最上あい(享年22)、もし1万円返していたら殺されずにすんだ模様(ガハろぐ)

 例の女性配信者殺害事件ですが、一言で言えばこれだけ同情されない殺人被害者は近年稀にみる水準じゃないかと思います。私自身も同じで、殺害行為の肯定こそしないものの、もし自分が犯人と同じ立場にあれば同じことを絶対にしないかと言われればしないと言い切る自信はありません。少なくとも、背後から全力で頭突きするくらいならためらわずにやるでしょう。
 なおこの事件を見て真っ先に思い浮かんだのは、かなり昔の下の事件です。


 すでに各所でこの事件、というか被害者の行動が報じられており裏付けを取る必要もないほど赤裸々な情報が出ていますが、個人的に自分が着目したのは犯人が消費者金融から借金をしたのは被害者の指示だったという点です。
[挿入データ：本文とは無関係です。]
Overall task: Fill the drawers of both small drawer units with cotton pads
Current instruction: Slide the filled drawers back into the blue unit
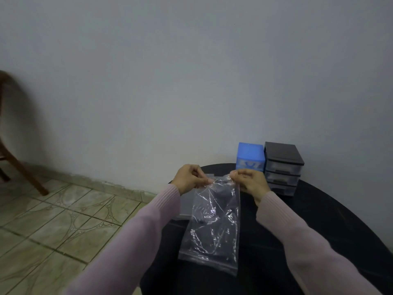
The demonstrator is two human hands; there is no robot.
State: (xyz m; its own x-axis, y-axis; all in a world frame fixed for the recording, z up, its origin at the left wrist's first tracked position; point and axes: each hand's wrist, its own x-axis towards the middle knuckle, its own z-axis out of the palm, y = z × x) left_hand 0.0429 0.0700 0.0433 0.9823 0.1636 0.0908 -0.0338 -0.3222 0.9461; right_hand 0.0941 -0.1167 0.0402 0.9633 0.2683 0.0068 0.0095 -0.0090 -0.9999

もう工面できるお金がないという犯人に対して被害者は「すぐ返すから心配ない」といったことを言って消費者金融、それも複数社から借金させて借りた金を返済しなったそうです。
 言うまでもなくその後犯人は利息に苦しむことを考えるとこれは意図的に犯人の人生を破滅に追い込むような所業であり、重ねて言いますが殺人は肯定はしないものの、被害者は殺されても仕方ない人間だったという風に私は思います。

 また犯人は粘り強く返済を要求しており、司法手続きまで済ませているのに返済されなかったことを考えると、逆にこの人に私は同情を覚えます。以前からも指摘されていますが裁判で賠償命令が出たとしても踏み倒す人間が多く、また強制取り立て措置を取るためにはとてつもない労力が必要ということを考えると、この辺もっと簡単に取り立てられる制度があってもいいような気すらします。離婚時の慰謝料や育児費も支払いがよく滞るというし。

 もっとも今回の事件で被害者は自分名義の口座は空っぽにし、内縁者の口座で自分の収入を管理するなど意図的な取立妨害措置もとっていたため、並の手段じゃ取り立てるのは不可能だったでしょう。っていうかやり方が完全にプロの手口で、指南役がいるかほかにも多くの被害者がいるかのどっちかで、もうしばらくしたら「俺もこの女にやられた」という人が出てくるかもしれません。

 いつの世にも悪い奴はいますが、こういう人間が今回の事件のようにきちんと取り立てられない、処罰されないからこそ被害は広がるものであり、その点を踏まえてもこの手の民事案件に対する強制介入措置をもっと考慮すべきでしょう。